Researchers at the US Department of Energy's (DOE) Pacific Northwest National Laboratory (PNNL), which is overseeing the project, believe this will be the first time that refrigerated trucks making deliveries have been equipped with a fuel cell -- a device that creates electricity by driving chemical reactions using hydrogen and air. The only by-products are heat and water.

'This is a great application for a fuel cell,' said Kriston Brooks, the PNNL researcher leading the project. 'A trailer refrigeration unit traditionally is powered by a small diesel engine or electric motor that drives compressors to provide cooling to the cargo. A fuel cell can potentially provide a clean, quiet and efficient alternative by powering the electric motor.'

Two fuel cell manufacturers, Massachusetts-based Nuvera and Albany-based Plug Power will each receive $650,000 from DOE's Office of Energy Efficiency and Renewable Energy. The companies will provide matching funds and labor of their own. A PNNL team led by Brooks will oversee and evaluate the two-year program.

Industry officials estimate that approximately 300,000 refrigerated trucks with auxiliary power units are on the road in the United States. By replacing the small diesel engines with the more efficient fuel cell, users will see fuel savings of approximately 10 gallons a day per unit, in addition to reduced emission of pollutants and significantly quieter operation.

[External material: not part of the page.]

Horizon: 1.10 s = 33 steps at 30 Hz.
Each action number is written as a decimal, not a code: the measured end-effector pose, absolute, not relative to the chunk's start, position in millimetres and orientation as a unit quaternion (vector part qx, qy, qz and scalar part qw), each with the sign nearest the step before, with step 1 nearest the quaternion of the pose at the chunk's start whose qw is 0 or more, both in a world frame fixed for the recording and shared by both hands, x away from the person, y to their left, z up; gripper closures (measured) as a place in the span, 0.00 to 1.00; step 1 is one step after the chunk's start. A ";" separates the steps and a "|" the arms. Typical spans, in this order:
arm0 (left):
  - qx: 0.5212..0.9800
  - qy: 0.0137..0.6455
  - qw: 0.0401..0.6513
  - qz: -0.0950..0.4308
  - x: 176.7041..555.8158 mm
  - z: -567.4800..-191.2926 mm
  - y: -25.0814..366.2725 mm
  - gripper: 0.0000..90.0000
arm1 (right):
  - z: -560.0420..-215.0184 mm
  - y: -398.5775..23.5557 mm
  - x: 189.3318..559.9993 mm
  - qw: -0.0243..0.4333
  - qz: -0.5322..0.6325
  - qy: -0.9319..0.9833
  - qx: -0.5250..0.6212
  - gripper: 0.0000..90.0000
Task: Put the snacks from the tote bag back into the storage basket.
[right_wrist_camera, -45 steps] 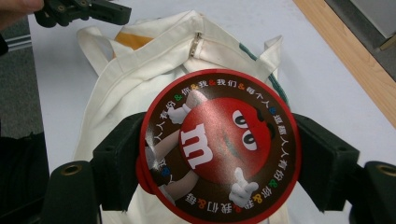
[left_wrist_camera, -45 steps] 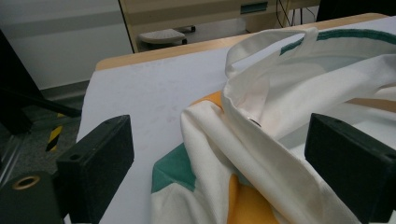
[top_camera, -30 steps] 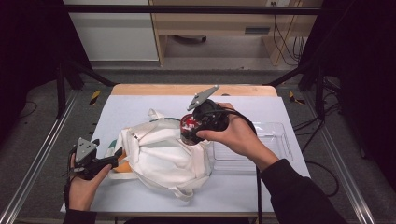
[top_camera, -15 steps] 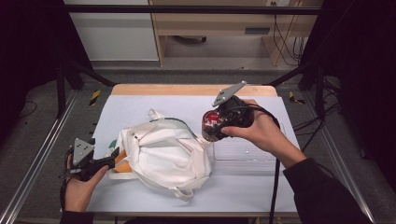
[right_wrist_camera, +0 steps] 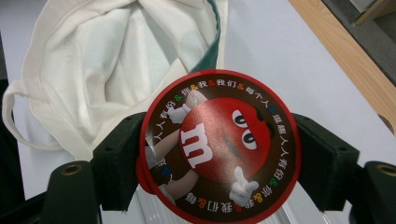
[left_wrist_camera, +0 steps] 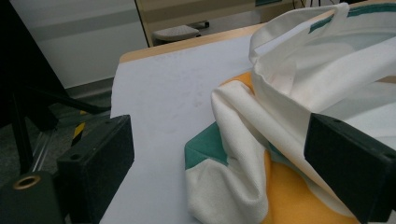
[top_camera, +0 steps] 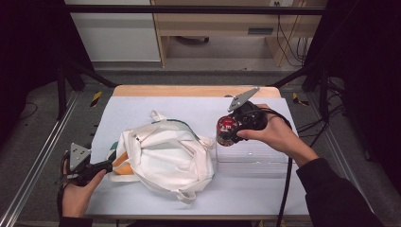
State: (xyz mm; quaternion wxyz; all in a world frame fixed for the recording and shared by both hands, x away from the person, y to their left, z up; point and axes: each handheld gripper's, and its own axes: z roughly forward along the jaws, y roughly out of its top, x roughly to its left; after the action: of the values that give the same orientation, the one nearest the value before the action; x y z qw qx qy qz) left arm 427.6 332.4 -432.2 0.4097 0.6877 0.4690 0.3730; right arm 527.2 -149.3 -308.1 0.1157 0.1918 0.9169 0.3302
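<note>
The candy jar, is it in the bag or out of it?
Out. The right gripper holds the jar between its fingers, over the clear tray, beside the bag.

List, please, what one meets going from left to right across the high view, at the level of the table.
left claw → white cloth bag → round candy tin held in the right claw → the person's right hand
</note>
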 end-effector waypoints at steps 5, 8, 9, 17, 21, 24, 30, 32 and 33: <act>0.689 0.468 0.408 0.375 427.0 -431.7 331.2 0.09 | -314.0 -159.6 525.4 0.119 0.336 0.913 0.196 0.29; 0.689 0.468 0.407 0.375 427.0 -432.5 330.3 0.09 | -316.7 -163.2 525.8 0.120 0.338 0.913 0.194 0.29; 0.690 0.468 0.406 0.374 427.1 -433.1 330.0 0.09 | -317.4 -164.0 525.9 0.120 0.337 0.913 0.195 0.29; 0.692 0.469 0.402 0.373 427.4 -435.1 328.9 0.09 | -325.9 -169.8 533.2 0.118 0.336 0.914 0.194 0.29; 0.694 0.468 0.400 0.372 427.7 -435.9 328.6 0.10 | -330.9 -171.1 537.0 0.119 0.334 0.912 0.205 0.29; 0.694 0.467 0.401 0.373 427.5 -435.7 328.3 0.10 | -332.4 -171.3 539.4 0.120 0.331 0.913 0.205 0.29; 0.693 0.468 0.401 0.374 427.4 -435.2 329.3 0.10 | -337.0 -170.0 543.6 0.122 0.328 0.913 0.211 0.29; 0.693 0.468 0.401 0.375 427.2 -434.9 329.8 0.10 | -338.3 -169.7 544.4 0.122 0.325 0.913 0.212 0.29; 0.693 0.468 0.401 0.375 427.2 -434.7 329.9 0.10 | -339.0 -169.6 545.0 0.123 0.325 0.913 0.215 0.29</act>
State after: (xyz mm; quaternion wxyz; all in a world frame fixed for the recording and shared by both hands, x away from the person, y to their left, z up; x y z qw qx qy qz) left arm 427.2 329.9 -434.7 0.4011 0.6928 0.4678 0.3746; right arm 545.0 -169.6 -339.0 0.1226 0.2146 0.9129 0.3249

Fuel cells are becoming more common in the US as energy sources in buildings and in vehicles such as buses. While the devices are generally more expensive than traditional forms of energy generation, many scientists and product developers expect that as they become more widely adopted and production levels increase, their cost will come down, similar to what has happened to products like cell phones.

In one project, Nuvera will work with Thermo King, a manufacturer of transport temperature control systems for a variety of mobile applications, to develop the refrigeration unit to keep the truck cool using Nuvera's Orion fuel cell stack. That truck will make deliveries for a Sysco food distribution facility in Riverside, California, and for a San Antonio, Texas, food distribution center for the H-E-B grocery store chain.

In the other projects, Plug Power will work with Carrier Transicold and Air Products to equip trucks making deliveries for a Sysco food distribution facility on Long Island. The trucks will be equipped with Plug Power's GenDrive fuel cell product.

Each fuel-cell powered refrigerated trailer will run for at least 400 hours at each demonstration site, delivering goods from the distribution centers to stores or other outlets.

A spokesman for Nuvera said that plans for bringing a TRU fuel cell product into Europe are being considered.